Funktioniert NICHT mit zwei gleichen Elementen (kommt ein Element zweimal vor, wird es nur einmal ausgegeben), Integer.MIN und MAX_VALUE

Sonst wie sonst auch... sortieren oder elemente markieren/entfernen


----------



## Hawk23 (30. Okt 2012)

Also danke erstmal für die schnellen Antworten!

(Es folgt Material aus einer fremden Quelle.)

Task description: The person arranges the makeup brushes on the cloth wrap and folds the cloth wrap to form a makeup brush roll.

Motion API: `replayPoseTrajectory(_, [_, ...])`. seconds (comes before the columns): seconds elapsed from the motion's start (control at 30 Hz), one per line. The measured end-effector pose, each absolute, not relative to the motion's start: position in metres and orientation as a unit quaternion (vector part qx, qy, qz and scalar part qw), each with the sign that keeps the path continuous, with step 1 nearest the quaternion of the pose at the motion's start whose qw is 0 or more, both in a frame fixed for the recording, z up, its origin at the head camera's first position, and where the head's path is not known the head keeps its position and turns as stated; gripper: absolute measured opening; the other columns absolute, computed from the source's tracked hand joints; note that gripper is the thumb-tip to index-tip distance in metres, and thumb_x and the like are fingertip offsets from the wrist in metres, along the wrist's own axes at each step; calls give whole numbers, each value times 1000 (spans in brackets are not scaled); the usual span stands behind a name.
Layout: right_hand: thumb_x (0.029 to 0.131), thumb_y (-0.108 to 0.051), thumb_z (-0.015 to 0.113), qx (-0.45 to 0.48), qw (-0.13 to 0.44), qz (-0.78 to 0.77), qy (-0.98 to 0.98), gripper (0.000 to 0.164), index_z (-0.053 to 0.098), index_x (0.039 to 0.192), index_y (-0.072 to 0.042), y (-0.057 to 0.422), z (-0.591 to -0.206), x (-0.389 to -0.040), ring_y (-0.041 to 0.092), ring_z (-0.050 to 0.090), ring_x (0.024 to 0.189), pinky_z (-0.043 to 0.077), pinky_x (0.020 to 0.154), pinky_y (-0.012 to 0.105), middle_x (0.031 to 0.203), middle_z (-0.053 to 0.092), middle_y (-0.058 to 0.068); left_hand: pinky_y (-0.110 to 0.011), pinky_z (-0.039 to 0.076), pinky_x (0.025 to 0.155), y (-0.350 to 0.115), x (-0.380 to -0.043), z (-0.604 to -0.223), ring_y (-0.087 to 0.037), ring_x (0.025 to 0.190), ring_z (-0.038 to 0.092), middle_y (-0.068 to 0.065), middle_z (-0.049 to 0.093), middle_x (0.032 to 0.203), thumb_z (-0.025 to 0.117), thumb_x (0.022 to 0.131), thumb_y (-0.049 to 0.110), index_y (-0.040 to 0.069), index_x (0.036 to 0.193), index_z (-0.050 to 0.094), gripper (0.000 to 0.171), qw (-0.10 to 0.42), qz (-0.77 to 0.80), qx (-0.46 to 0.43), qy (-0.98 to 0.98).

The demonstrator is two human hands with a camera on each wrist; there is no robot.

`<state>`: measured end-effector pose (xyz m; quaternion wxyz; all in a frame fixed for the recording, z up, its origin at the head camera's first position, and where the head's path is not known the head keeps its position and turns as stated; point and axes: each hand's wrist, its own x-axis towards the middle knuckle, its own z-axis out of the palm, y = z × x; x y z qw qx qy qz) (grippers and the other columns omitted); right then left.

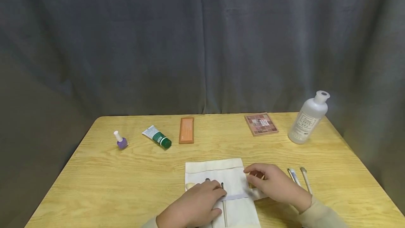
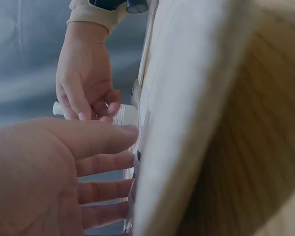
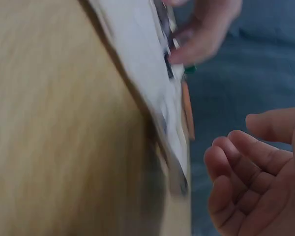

Ich seh mir das jetzt noch einmal in aller Ruhe an und gebe dann Bescheid, fall etwas unklar ist oder ich weiter Hilfe brauche


----------



## Hawk23 (1. Nov 2012)

Also es hat jetzt alles hingehauen nachdem ich mich nochmal davorgesetzt habe

Ich habe allerdings bevor ich das Thema schließe noch eine Frage

Lieg ich richtig, dass der Algorithmus deutlich länger braucht sagen wir mal wenn er Zahlen bis 100.000 sortieren muss als zB ein BubbleSort?


----------



## TryToHelp (1. Nov 2012)

ich würde sagen, beide sind in O(n²) also eher kleich lang. Außer man verwendet den optimierten Bubblesort, dann müsste dieser schneller sein, vorallem wenn man schon durch Zufall ein sortiertes Array hat ;-) da er dann bei O(n) ist =)


----------



## Hawk23 (1. Nov 2012)

Also ich hab mal beiden richtig viele Zahlen zugewiesen und hatte den Eindruck, dass der BubbleSort doch um einiges schneller war!


----------



## hüteüberhüte (1. Nov 2012)

Nimm Merge- oder QuickSort, die arbeiten in O(n log n). Bubblesort hat wahrscheinlich eine kleinere Konstante als das Finden der Elemente oben. Beide sind aber in O(n^2) und tun sich deshalb in Hinblick auf die asymptotische Laufzeit nichts. Jedenfalls ist das vorherige Sortieren und die anschließende(n) Ausgabe(n) korrekter und schneller.


----------



## Hawk23 (1. Nov 2012)

Ok!

Dann vielen Dank nochmal für die Hilfe!


----------